Thurow admits that “any grazing is harmful” in “extreme desert ecosystems where large animals were not an important historical component.” His implication is that few lands qualify. But lands susceptible to livestock damage include not just “extreme deserts,” but all lands within the 12-inch moisture isoline. That’s the vast majority of BLM holdings in the West.

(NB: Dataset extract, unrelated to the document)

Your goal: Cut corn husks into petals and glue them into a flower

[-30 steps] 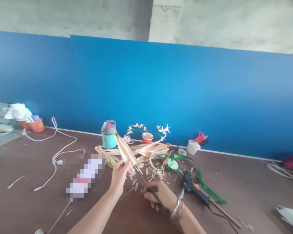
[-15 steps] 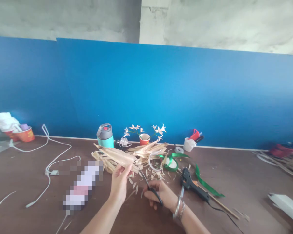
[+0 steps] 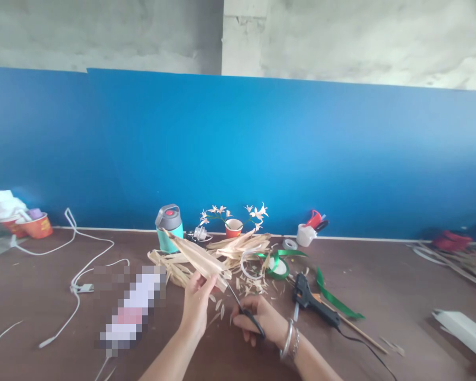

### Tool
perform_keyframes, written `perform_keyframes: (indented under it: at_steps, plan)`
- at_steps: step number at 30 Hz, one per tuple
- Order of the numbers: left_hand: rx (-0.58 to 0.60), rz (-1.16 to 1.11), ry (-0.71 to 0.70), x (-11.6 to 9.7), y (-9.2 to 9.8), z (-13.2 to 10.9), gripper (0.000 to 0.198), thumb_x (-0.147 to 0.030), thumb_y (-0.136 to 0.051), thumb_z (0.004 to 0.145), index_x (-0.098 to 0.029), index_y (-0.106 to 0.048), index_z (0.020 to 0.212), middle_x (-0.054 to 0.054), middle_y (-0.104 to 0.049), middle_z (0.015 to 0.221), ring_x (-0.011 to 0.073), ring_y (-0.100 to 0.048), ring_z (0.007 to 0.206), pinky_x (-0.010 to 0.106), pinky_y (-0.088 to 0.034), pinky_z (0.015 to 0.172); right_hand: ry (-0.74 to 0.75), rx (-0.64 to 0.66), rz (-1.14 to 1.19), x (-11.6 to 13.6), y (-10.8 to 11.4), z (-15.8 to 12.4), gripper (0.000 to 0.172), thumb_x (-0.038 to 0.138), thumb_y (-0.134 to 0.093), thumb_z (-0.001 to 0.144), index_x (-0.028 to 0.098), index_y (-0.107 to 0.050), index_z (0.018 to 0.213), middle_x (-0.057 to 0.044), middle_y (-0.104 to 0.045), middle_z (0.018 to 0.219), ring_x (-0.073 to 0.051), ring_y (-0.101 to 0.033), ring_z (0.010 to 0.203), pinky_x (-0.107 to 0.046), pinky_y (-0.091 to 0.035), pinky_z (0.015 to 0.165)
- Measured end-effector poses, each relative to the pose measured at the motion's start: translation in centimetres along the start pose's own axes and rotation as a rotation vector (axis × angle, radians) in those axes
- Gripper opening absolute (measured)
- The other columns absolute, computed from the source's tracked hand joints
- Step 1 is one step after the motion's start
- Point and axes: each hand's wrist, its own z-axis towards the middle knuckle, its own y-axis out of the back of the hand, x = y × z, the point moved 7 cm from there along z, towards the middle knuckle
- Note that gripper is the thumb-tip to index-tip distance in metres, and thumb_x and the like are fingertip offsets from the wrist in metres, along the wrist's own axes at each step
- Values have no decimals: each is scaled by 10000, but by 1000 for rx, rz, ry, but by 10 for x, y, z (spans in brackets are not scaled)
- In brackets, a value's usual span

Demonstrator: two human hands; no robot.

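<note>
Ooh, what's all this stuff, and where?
Held husk: one, tan, centre
Scissors: one, black, centre
Husk pile: one, tan, centre
Husk scraps: many, tan, centre
Flask: one, turquoise, back
Flowers: several, pale, back
Flower cup: one, orange, back
Ribbon spool: one, green, right
Glue gun: one, black, right
Tape roll: one, whitish, back
Small container: one, white, back
Cables: several, white, left
Pixelated object: one, whitish, left
Paper cups: two, orange, left
Box: one, white, right
Partition: one, blue, background
Table: one, brown, underneath
Bracelets: two, silver, bottom
Left hand: one, holding husk
Right hand: one, holding scissors
</note>
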Motion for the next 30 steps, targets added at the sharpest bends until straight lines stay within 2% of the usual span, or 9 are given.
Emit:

Thurow argues that the solutions to grazing-abused ranges are “proper stocking rates and use patterns.” But there is no “proper stocking rate” for exotic species. Nonnative livestock, themselves “exotics,” will (in any numbers) contribute to the introduction and spread of exotic organisms and compete with native species for forage, water, and cover. Range ecologists now agree that grazing beyond certain thresholds causes irreversible ecological changes to arid and semiarid lands. Millions of acres in the West have been pushed beyond these thresholds. Cheatgrass-infested ranges are prime examples.

The writing is on the wall: Livestock grazing on semiarid public ranges is uneconomic and unsustainable. The only solution is removing livestock altogether.

Henry Fonda, alias Wyatt Earp, had it right. This “ain’t no cow country.”